Cosmos-Reason1 – A series of multimodal large language models launched by NVIDIA

What is Cosmos-Reason1?

Cosmos-Reason1 is a series of multimodal large language models introduced by NVIDIA, designed to understand the physical world based on physical common sense and embodied reasoning. Cosmos-Reason1 includes two models: Cosmos-Reason1-8B and Cosmos-Reason1-56B. These models perceive the world through visual inputs, generate natural language responses after long-chain reasoning, and encompass explanatory insights as well as embodied decisions (such as next-step actions). The training process consists of four stages: visual pre-training, general supervised fine-tuning, physical AI fine-tuning, and reinforcement learning. Leveraging carefully curated data and reinforcement learning, Cosmos-Reason1 demonstrates outstanding performance in physical common sense and embodied reasoning benchmarks.

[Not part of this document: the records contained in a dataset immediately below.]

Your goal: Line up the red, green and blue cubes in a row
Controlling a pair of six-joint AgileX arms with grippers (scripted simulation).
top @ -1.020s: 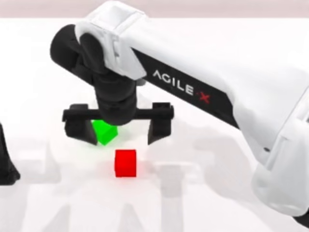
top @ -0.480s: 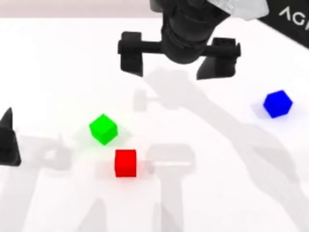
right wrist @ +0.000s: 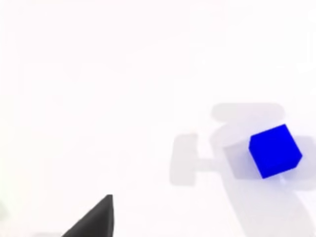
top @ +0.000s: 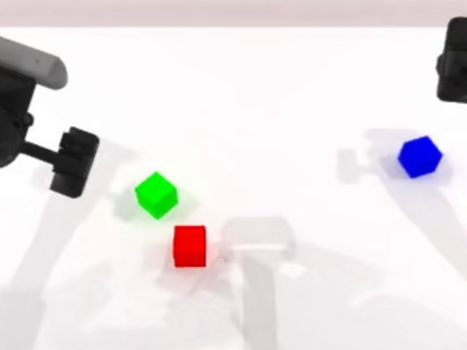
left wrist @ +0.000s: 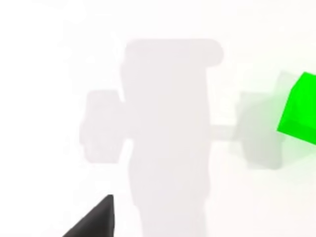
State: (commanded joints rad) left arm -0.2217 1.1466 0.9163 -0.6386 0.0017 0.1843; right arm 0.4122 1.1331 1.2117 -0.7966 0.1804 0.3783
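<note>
The green cube [top: 156, 194] sits left of centre on the white table, turned at an angle. The red cube [top: 190, 246] lies just in front of it to the right, apart from it. The blue cube [top: 419, 156] rests alone at the far right. My left gripper [top: 10, 149] hangs open at the left edge, one finger [top: 73, 162] showing, left of the green cube [left wrist: 298, 111]. My right gripper [top: 455, 70] is at the top right edge, open, beyond the blue cube [right wrist: 275, 150]. Neither holds anything.
Grey arm shadows cross the white tabletop [top: 292, 124]. The table's far edge [top: 233, 26] runs along the top of the view.
My right arm has pulled away from over the green cube, up and off to the top right edge. My left gripper has come farther into view at the left. The cubes have not moved.
</note>
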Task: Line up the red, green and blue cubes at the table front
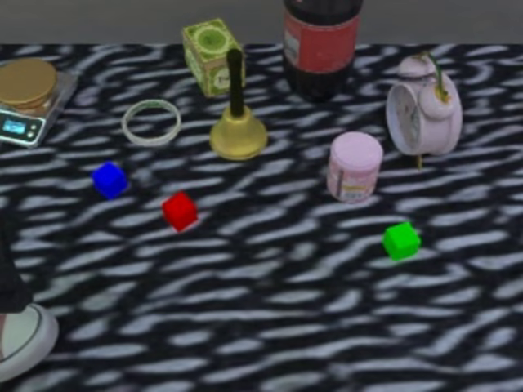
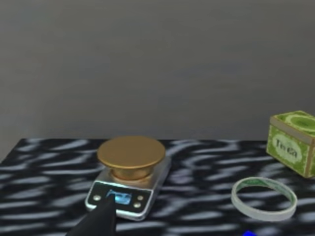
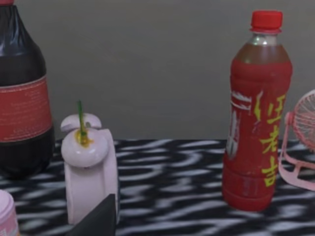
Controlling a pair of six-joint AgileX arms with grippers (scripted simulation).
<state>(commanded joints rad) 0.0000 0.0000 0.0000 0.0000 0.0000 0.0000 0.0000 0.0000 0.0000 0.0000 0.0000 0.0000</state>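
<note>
Sitting loose: three cubes scattered, none lined up

Starting at the top view's left, using the brass hand bell with black handle [image 1: 237,122] as landmark. Far left of the bell: silver digital scale with a bronze round pan [image 1: 24,98], also seen in the left wrist view [image 2: 130,174]. Left arm [image 1: 20,327] is parked at the near left corner, well left and forward of the bell; its gripper only shows as a dark tip [image 2: 101,219] in its wrist view, jaw state cannot tell. Clear plastic tape ring [image 1: 151,122] lies just left of the bell. Deep blue glossy cube [image 1: 109,180] sits left and forward of the bell. Bright red glossy cube [image 1: 179,211] sits forward of the bell, slightly left, near the blue one but apart. Yellow-green patterned tea box [image 1: 211,55] stands behind the bell. Dark cola bottle with red label [image 1: 321,45] stands behind-right. Pink lidded jar [image 1: 355,166] stands right of the bell. Bright green glossy cube [image 1: 401,241] sits right and forward, near the jar, apart from it. Pale pink twin-bell alarm clock [image 1: 423,106] stands far right. Zebra-striped tabletop front strip [image 1: 270,359] holds no cube. Right gripper: only a dark tip [image 3: 98,219] in its wrist view, jaws cannot tell.
</note>
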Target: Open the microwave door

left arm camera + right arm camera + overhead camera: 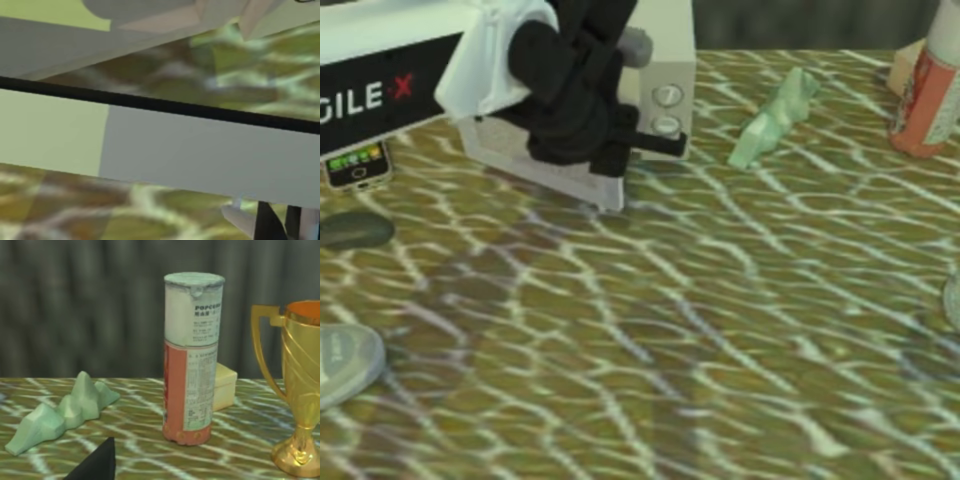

Cosmos-Reason1 – A series of multimodal large language models launched by NVIDIA

The main functions of Cosmos-Reason1

Physical Common Sense Understanding: Understand the basic knowledge of the physical world, such as space, time, and fundamental physical laws, to judge the rationality of events.
Embodied Reasoning: Generate reasonable decisions and action plans for embodied agents (e.g., robots, autonomous vehicles) based on physical common sense.
Chain-of-Thought Reasoning: Generate detailed reasoning processes using chain-of-thought reasoning to enhance the transparency and interpretability of decisions.
Multimodal Input Processing: Support video input, combine visual information with language instructions for reasoning, and generate natural language responses.

The Technical Principles of Cosmos-Reason1

Hierarchical Ontology: Define a hierarchical ontology of physical common sense, covering three main categories: space, time, and fundamental physics, further subdivided into 16 subcategories.
2D Ontology: Design a 2D ontology for embodied reasoning, covering four key reasoning abilities for five types of embodied agents.
Multimodal Architecture: Based on a decoder-only multimodal architecture, the input video is processed by a visual encoder, aligned with text token embeddings, and then fed into the LLM.
The four training stages of the model:
◦ Visual pre-training: Align the visual and text modalities.
◦ General Supervised Fine-Tuning (SFT): Improve the model’s performance on general visual-language tasks.
◦ Physical AI SFT: Enhance the model’s physical common sense and embodied reasoning abilities using specialized data.
◦ Physical AI Reinforcement Learning (RL): Further optimize the model’s reasoning abilities based on rule-based rewards.
Reinforcement Learning: Design a rule-based reward mechanism for multiple-choice questions to improve the model’s performance in physical common sense and embodied reasoning tasks through reinforcement learning.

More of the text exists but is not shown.